We have 4 control lung samples and 4 tumour lung samples of one mammalian species . In process of taking tumour tissues, the normal tissues are also taken (Don't ask, quite difficult process to take tumour sample from lung). We have virus counts in tumour samples (56500, 35440, 175788, 101192) and very few in control samples (49, 64, 116, 38 - this is due to endogenous virus in host genome). 

Since we have normal tissues present in tumour samples, the gene counts in tumour sample may be effected by this normal tissue contamination. I am looking for a way to normalise the HTSeq-counts. One way that came to my mind was using virus counts along with host genes counts to perform DESeq2 or edgeR. But this came out with not much different than using only host counts. 

Is there any other way to normalise these data to remove effect of normal tissues present in tumour samples using control samples? Or any way we can use these virus counts to normalise the host genes? 

Thank you. 

I don't have any specific advice or idea of what is the comparison of interest and how it could be achieved.

Thank you Michael.

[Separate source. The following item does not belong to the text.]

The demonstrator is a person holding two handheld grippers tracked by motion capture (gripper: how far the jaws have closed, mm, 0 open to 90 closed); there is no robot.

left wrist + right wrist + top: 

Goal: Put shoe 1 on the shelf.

I can understand this is bit bizarre condition. I will just keep on normal normalisation method using both host and virus genes counts together. 

Do you have an estimate of the normal fraction of the tumour samples from a clinician? If the fraction is about the same for all tumour samples, then it's best to do no normalisation. Fold changes would be under-estimated but would be in the correct order.

Thank you Dario. Fraction is not same in all samples.

Yes you are right the fold change are appeared quite low.